Alipay, operated by Ant Group, is the world's largest and most valuable financial technology firm and one of two dominant Chinese digital wallets, the other being rival Tencent's WeChat Pay.
Thanks to the huge scale of China's fintech landscape, Ant is set to raise about US$34.5 billion (HK$268.4 billion) in the world's largest share offering, beating Saudi Aramco's US$29.4 billion. Ahead of the IPO the firm is being valued at about US$280 billion.
To tap investors, Ant is listing its shares in Shanghai and Hong Kong. It begins trading in Hong Kong on Monday while the Shanghai debut has yet to be announced.
Even before moving on an IPO Ant was the world's most valuable fintech firm, with a valuation of US$150 billion.
"Ant Group is much more than PayPal, which only processes financial payments," notes Jackson Wong, asset management director at Amber Hill Capital. "It has a lot of businesses in other areas and other services."
Alipay and WeChat Pay have helped make Chinese society virtually cashless, at least in big cities, with consumers and merchants alike relying on digital payments using phones.
"Think of Alipay as Visa, MasterCard, Citibank, Fidelity rolled up into one,'' says Shaun Rein, founder and managing director of China Market Research Group in Shanghai. "On the Alipay platform you pay for things, you buy insurance, you buy wealth management. Your whole life revolves around Alipay."
Walk into a supermarket in China and you'd be hard-pressed to find a customer searching for loose change to pay for groceries. Instead, cashiers scan a QR code on a customer's smartphone to deduct money from Alipay or WeChat Pay digital wallets. A transaction takes seconds.
In restaurants, friends often split a bill by transferring money to each other via digital wallets.
"Ant Group is so valuable because Alipay is used on a day-to-day basis by a billion people on all of their purchases," says Rein. "The scale of fintech in China dwarfs the regular financial transaction potential in the United States."

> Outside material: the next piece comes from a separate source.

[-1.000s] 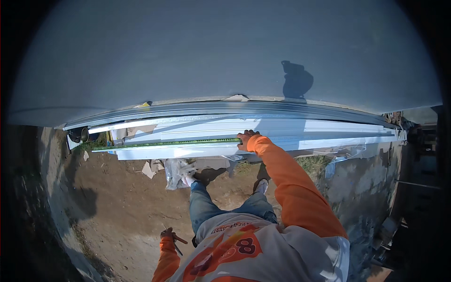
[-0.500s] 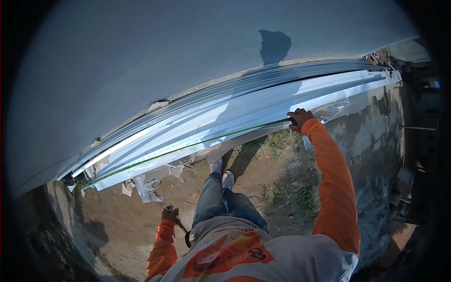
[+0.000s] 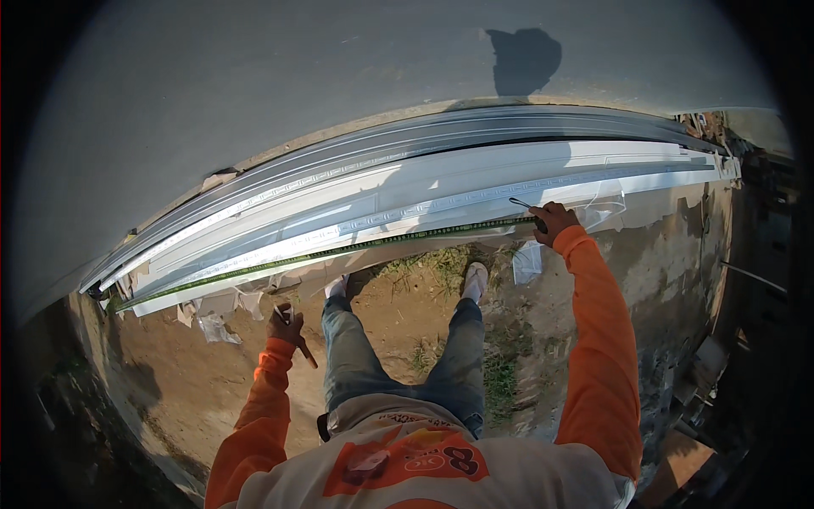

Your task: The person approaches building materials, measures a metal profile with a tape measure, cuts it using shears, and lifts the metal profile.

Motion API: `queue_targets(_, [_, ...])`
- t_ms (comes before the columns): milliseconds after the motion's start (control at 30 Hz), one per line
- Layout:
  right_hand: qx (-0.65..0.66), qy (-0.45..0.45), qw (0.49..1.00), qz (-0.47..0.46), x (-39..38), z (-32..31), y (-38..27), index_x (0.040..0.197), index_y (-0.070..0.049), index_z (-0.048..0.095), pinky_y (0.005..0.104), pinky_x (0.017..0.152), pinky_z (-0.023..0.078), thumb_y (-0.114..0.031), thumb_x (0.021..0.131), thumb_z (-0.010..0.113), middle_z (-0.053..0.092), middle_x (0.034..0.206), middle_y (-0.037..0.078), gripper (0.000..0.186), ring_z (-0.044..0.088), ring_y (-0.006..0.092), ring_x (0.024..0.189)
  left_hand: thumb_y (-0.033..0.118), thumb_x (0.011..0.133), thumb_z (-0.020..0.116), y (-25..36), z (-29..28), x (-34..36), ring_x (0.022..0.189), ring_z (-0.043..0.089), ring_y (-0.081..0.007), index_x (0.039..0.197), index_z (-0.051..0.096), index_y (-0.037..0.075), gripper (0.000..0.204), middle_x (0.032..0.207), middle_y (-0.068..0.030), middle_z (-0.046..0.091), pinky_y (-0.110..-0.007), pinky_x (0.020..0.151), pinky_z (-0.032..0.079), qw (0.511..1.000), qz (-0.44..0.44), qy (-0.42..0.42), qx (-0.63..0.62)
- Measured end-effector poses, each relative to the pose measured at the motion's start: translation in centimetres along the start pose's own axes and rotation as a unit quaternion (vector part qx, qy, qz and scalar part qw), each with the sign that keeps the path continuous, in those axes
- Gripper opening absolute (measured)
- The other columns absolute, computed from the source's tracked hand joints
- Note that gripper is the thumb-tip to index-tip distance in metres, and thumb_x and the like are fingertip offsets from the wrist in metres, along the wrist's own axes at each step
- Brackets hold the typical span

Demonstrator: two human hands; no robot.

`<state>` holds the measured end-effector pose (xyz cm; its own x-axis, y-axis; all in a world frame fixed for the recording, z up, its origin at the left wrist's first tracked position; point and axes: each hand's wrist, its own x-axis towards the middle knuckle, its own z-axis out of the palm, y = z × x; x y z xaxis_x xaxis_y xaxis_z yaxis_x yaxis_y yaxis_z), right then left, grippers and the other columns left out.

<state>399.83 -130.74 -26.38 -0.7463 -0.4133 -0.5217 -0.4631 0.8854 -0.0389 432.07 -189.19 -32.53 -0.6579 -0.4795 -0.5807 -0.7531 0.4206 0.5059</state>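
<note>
My right hand (image 3: 553,222) is closed on a dark tape measure case with a strap loop (image 3: 521,203). Its green blade (image 3: 381,239) runs leftward along the front of long white strips (image 3: 475,182) to near their left end. Behind these lie long grey metal profiles (image 3: 449,127). Lower left, my left hand (image 3: 284,325) is closed round a tool with a brown handle (image 3: 309,356) and a pale metallic part; its exact kind I cannot make out.
A large grey surface (image 3: 297,59) lies beyond the profiles. Torn cardboard and plastic (image 3: 216,327) are below the strips. Dirt ground (image 3: 381,314) with grass patches is around my feet (image 3: 475,280); a rough concrete edge (image 3: 678,280) is at right, with clutter beyond.
My right hand has moved rightward along the strips with the tape case, drawing out more blade. My left hand has risen with the tool. My feet have shifted.
</note>
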Motion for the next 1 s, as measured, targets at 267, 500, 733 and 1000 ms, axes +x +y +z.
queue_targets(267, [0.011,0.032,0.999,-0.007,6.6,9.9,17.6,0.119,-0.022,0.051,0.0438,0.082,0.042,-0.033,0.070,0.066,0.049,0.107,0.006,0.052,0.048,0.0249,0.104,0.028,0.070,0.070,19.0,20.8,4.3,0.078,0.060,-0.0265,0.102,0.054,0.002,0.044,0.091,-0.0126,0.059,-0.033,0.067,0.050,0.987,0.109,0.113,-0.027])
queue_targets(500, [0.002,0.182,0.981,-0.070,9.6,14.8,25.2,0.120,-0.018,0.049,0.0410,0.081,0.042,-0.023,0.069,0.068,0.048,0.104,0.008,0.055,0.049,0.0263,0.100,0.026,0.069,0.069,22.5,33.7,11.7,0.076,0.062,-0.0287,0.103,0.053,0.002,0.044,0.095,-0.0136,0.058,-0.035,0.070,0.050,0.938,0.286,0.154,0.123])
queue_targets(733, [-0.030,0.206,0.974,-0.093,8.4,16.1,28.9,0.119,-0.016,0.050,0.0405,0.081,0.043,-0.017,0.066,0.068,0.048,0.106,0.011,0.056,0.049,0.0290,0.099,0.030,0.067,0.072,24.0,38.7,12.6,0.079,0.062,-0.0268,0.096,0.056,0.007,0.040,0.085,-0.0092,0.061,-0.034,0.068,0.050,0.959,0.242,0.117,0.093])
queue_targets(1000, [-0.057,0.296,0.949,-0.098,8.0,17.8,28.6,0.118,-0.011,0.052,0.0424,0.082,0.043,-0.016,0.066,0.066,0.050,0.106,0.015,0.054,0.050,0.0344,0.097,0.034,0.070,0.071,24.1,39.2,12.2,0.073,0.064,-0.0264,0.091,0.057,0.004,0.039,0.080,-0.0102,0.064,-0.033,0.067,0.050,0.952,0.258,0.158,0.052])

Alipay evolved from e-commerce giant Alibaba, founded by Jack Ma Yun in 1999 to help match buyers and sellers in China. When Alibaba launched consumer e-commerce platform Taobao to rival eBay in China, Alipay was introduced as a payments method to boost users' trust in the platform. Today, its reach extends to most aspects of life related to money.
Ma's foresight has made him China's wealthiest person with a fortune estimated at US$58.8 billion.
Alipay was created in 2004 to serve as an escrow service between buyers and sellers on Taobao, holding funds from buyers to go to sellers after goods are received. Its revenue comes mostly from transaction fees charged to merchants.
Users can link bank cards directly to Alipay to top up their wallets, and transfers can be done from users' bank accounts.
Alibaba, which owns a third of Ant, spun off Alipay in 2011. The company was later rebranded as Ant as the company expanded its financial services.
One of those is Zhima Credit, a credit-scoring system that rates the trustworthiness and creditworthiness of users based on data such as whether bills are paid on time via Alipay.
Zhima scores can help people take out small loans from Ant's consumer credit services Huabei and Jiebei to finance such things as iPhone purchases or school expenses. Such loans are hugely popular in China, where credit card usage is low and most people have no official credit history and are unable to borrow from banks.
Ant's money market fund, Yu'e Bao - one of the world's largest - lets people put idle cash in their Alipay wallets to reap returns on investments as small as 100 yuan (HK$115).
And to compete with Yu'e Bao, banks now provide more flexible investment products with lower capital requirements.